Satoransky had some jumpy moments — for example, in the third quarter, he missed an opportunity for a steal and the second chance for the Raptors led to an open jumper by Ross — but, in contrast to Burke, he brought energy to the floor and ensured the Wizards didn’t have to play 4-on-5 offensively.
Early in the fourth quarter, Satoransky found Otto Porter Jr. for a hoop. Later, Satoransky was on the receiving end of a Wall assist after he aggressively cut to the basket for a layup. By the time Satoransky returned the bench, the Wizards had trimmed a 12-point fourth-quarter deficit by half.
“I told him, just play hard,” Marcus Thornton said of Satoransky. “[Your] shot might not go down but just go out there and play hard.
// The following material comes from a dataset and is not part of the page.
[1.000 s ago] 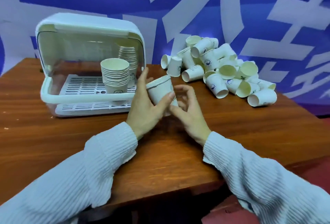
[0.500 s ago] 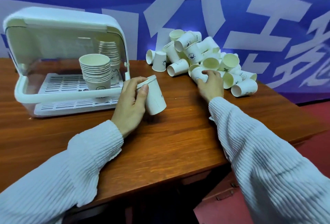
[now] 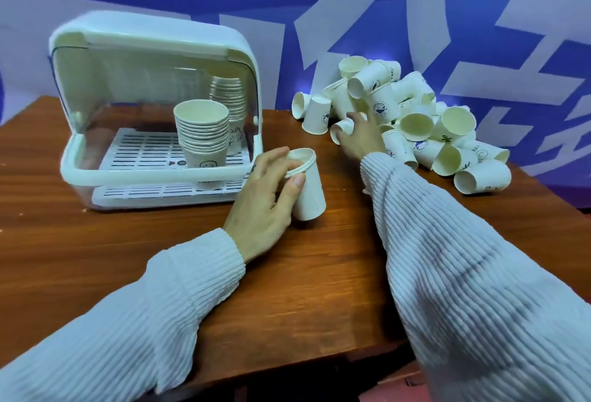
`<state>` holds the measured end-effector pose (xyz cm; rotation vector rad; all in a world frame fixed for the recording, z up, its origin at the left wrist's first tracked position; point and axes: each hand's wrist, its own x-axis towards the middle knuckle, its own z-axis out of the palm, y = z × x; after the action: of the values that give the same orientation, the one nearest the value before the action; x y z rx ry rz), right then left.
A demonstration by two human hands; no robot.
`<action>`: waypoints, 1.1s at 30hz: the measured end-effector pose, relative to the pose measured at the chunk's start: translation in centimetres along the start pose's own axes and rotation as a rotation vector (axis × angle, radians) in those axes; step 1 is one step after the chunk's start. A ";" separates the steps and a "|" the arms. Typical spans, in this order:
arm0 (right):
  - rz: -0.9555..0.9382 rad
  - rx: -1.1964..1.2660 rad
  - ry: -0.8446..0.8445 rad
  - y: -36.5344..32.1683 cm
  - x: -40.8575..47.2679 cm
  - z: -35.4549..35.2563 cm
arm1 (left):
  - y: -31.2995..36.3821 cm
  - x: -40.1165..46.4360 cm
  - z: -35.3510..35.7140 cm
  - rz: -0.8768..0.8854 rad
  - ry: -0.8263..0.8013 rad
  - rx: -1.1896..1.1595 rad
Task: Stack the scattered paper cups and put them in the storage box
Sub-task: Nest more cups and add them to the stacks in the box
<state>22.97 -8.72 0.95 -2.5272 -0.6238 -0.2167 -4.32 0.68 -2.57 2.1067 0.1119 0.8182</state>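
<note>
While my left hand (image 3: 265, 200) grips a short nested stack of cups (image 3: 306, 185), tilted, on the desk (image 3: 319, 273) | right hand (image 3: 361, 136) fingers curled onto a cup (image 3: 340, 130) lying sideways, mouth leftward, at the pile's (image 3: 415, 126) near-left edge | storage box (image 3: 153, 107) lies left, open.

Left sleeve (image 3: 134, 312): white ribbed knit, fine ridges running lengthwise along arm; cuff loose, flared, ends at wrist. Right sleeve (image 3: 473, 273): same white ribbed knit, wider in frame, partly blurred toward lower right; cuff ends at wrist. Left hand (image 3: 262, 206): bare, small dark mark near base of one finger; mark too small to read. Right hand (image 3: 361, 137): bare, no rings or watch-strap edge showing at cuff.
</note>
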 end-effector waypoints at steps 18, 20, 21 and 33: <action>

First thing I told him, ‘Be ready when your number is called and go out and pick up 94 [feet]. You’re young, athletic, go out there and pick up,’ and that’s what he did. That allowed us to get back into the game.”
Still, the Wizards do not want to cast aside other reserve players on their bench. While Wall did not specifically call Burke by name, he made a point of trying to boost his confidence.
“We’re not going to give up on those guys,” Wall said of the bench. “We just tell them you’ve got to play with more of a sense of urgency. We told them to play the same way they play us in practice.
“We’re trusting in those guys and believing in them,” Wall continued. “We just got to find the right opportunity, find the right niche and get those guys going.”